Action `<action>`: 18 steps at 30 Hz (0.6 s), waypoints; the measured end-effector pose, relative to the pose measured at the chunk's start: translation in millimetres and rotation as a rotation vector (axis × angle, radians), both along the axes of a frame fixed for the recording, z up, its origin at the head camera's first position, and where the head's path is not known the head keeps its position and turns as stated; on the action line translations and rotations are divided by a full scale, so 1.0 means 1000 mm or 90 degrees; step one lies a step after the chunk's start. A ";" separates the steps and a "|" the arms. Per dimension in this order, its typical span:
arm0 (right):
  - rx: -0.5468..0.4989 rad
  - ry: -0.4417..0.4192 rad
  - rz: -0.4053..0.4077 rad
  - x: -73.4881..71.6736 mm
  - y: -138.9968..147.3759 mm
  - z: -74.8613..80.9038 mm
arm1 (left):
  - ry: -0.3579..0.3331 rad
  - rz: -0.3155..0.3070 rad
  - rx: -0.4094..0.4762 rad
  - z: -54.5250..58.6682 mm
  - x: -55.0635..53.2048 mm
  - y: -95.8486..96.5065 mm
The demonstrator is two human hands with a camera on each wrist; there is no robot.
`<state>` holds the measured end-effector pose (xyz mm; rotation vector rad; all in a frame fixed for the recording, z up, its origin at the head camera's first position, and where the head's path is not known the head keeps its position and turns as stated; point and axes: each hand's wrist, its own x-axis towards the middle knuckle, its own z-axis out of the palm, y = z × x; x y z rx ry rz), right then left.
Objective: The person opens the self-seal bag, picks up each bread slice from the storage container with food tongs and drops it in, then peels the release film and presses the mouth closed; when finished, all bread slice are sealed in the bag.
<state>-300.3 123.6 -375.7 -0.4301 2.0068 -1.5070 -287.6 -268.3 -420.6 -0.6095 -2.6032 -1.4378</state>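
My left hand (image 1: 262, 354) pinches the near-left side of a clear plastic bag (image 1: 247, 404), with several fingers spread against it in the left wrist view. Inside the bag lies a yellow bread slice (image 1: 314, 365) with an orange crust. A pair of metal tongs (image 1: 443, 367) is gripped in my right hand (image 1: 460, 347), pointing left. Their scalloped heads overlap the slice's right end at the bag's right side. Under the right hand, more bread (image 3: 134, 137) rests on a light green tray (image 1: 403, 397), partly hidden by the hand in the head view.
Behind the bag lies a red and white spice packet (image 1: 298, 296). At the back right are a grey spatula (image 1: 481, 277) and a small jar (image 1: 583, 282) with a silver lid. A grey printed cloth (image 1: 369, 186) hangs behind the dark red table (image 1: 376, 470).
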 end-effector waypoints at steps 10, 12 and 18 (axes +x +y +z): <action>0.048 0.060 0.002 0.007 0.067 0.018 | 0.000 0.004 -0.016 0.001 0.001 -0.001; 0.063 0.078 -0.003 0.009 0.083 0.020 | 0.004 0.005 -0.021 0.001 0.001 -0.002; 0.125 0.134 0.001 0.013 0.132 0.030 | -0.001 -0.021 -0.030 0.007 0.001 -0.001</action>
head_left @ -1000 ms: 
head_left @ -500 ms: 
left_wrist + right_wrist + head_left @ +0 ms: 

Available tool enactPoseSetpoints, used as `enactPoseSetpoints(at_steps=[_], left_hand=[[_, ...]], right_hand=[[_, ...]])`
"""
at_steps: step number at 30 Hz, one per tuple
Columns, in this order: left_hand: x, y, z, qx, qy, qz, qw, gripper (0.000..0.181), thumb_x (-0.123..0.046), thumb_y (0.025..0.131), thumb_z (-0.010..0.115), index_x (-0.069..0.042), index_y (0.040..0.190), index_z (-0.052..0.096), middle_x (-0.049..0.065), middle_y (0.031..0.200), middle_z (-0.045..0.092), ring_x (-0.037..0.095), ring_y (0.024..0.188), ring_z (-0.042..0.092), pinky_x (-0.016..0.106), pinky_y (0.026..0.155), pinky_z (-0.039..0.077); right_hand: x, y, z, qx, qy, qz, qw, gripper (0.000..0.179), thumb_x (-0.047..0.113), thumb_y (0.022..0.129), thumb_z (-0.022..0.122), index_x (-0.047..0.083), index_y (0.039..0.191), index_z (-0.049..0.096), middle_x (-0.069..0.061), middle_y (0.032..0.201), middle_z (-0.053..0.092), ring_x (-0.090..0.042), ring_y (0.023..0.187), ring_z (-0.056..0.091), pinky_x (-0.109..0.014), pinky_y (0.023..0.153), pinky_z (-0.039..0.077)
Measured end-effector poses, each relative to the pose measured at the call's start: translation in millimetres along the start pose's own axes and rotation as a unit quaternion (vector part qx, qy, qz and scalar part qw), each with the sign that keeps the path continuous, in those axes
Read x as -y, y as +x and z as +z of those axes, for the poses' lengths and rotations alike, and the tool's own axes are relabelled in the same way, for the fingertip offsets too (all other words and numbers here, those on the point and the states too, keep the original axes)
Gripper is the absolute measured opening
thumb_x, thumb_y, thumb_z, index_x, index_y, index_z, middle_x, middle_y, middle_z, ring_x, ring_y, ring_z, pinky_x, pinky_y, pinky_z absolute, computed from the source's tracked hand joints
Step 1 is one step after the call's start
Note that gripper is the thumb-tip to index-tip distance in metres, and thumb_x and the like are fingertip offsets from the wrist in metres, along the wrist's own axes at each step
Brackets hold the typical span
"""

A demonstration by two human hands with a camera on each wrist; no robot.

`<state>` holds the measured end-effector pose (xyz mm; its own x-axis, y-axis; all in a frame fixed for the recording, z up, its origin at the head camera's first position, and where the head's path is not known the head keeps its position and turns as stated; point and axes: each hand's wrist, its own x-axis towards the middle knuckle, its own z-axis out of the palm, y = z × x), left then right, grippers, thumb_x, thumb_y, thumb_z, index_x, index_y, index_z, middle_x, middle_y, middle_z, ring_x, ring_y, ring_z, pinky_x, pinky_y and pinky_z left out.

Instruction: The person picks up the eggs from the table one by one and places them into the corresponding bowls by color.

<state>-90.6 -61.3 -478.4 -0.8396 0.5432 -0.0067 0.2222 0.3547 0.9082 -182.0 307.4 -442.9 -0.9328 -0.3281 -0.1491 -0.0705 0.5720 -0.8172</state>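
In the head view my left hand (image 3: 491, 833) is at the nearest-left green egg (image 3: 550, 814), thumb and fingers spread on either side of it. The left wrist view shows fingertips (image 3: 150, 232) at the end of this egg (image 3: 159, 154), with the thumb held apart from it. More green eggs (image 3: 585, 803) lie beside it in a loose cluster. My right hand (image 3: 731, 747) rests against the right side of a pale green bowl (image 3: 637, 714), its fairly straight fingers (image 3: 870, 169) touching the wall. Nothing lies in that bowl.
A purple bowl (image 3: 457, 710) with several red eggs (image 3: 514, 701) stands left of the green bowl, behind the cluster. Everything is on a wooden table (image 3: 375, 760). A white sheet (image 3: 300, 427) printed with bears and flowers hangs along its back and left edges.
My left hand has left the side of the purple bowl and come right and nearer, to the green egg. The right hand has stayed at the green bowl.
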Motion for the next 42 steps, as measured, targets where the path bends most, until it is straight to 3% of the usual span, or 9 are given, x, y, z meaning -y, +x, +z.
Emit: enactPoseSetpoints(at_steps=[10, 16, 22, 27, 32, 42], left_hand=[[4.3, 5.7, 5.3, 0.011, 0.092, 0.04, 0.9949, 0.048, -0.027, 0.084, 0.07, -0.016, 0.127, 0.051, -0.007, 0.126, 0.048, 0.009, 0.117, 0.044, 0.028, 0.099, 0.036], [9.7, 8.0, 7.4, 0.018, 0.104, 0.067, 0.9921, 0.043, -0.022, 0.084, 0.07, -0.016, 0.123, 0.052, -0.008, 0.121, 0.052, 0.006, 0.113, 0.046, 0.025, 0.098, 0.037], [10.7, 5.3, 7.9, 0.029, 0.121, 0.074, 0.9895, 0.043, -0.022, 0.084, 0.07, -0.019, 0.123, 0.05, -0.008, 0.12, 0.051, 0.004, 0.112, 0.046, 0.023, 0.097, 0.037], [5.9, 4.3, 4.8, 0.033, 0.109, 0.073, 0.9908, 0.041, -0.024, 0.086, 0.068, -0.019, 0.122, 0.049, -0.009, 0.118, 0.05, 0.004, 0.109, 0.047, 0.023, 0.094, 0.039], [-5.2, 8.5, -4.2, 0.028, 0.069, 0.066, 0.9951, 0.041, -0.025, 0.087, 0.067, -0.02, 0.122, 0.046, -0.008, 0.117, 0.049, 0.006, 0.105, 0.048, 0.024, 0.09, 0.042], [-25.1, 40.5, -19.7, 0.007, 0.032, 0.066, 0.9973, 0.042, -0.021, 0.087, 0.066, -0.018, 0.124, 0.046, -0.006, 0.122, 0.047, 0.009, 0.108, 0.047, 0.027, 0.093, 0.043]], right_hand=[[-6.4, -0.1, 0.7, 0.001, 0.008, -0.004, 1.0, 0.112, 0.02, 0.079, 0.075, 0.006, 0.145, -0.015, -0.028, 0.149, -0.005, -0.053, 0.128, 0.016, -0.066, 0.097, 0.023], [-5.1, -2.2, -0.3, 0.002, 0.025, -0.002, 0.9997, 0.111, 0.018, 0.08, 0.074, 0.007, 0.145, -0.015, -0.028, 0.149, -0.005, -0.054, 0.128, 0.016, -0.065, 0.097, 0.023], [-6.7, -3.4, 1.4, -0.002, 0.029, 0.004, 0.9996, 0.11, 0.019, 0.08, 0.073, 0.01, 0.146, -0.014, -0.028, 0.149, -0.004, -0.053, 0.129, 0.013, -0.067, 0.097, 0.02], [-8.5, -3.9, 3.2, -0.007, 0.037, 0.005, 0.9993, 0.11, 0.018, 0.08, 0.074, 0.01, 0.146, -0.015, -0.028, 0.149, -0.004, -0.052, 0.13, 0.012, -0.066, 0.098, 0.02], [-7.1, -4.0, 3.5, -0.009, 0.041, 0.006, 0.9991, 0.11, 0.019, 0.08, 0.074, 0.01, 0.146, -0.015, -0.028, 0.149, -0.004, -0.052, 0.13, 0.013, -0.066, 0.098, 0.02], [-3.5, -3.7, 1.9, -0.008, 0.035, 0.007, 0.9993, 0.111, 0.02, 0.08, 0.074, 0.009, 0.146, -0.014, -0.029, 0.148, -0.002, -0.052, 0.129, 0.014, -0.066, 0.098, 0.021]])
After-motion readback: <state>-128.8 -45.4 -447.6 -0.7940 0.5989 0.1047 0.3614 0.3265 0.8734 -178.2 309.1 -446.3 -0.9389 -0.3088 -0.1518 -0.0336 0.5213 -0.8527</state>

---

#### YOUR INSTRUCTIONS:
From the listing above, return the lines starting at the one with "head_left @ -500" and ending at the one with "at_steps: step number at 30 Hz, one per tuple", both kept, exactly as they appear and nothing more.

#### EXERCISE ANSWER:
head_left @ -500 ms: 
left_wrist + right_wrist + head_left @ +0 ms: 

Available tool enactPoseSetpoints, used as `enactPoseSetpoints(at_steps=[_], left_hand=[[_, ...]], right_hand=[[_, ...]])`
"""
at_steps: step number at 30 Hz, one per tuple

The complete output has now been given.